15.          The Appellant would, as the First-tier Tribunal found, undoubtedly be at risk of persecution and Article 3 ill-treatment in her home area.

16.          Turning to internal relocation, and with regard to the Qualification Directive and the well-known principles set out in AH (Sudan) [2008] 1 AC 678 and Januzi [2006] 2 AC 426 (as summarised more recently in, for example, AS (Afghanistan) [2019] EWCA Civ 873), there is only one rational outcome in this case, namely that it would without doubt unduly harsh for this individual to relocate elsewhere within Mozambique. In light of the personal characteristics I have set out above, the conclusion is in my view self-evident.

17.          The same applies to paragraph 276ADE(1)(vi). Whether there is any difference between the unduly harsh test and the very significant obstacles test, makes no difference in this particular case. Such obstacles would quite clearly have existed at the date of the Appellant's claim in this country (that being 14 October 2017) and now.

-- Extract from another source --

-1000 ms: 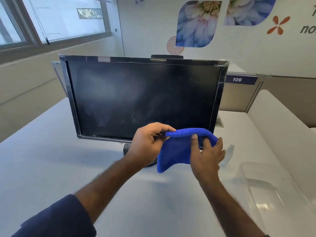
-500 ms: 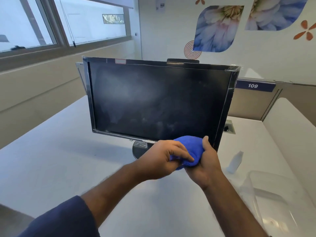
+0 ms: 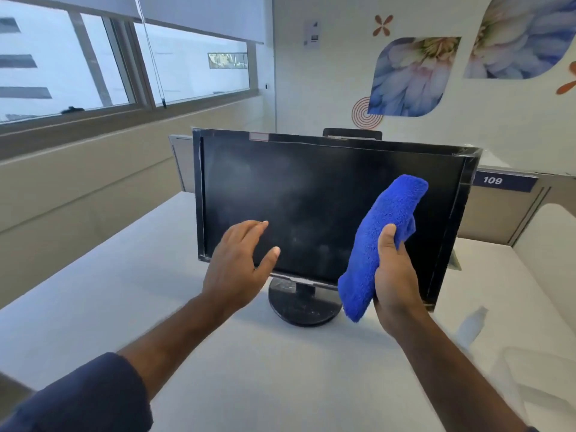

18.          I make a final observation. Without intending any criticism of Mr Bramble, this appeal should have resolved itself before coming up for hearing. The Respondent really should have taken stock and provided a rule 24 notice conceding both the error of law and the ultimate result.

Notice of Decision

The decision of the First-tier Tribunal contains material errors of law and is set aside.

 

I remake the decision by allowing the Appellant's appeal on asylum and human rights grounds.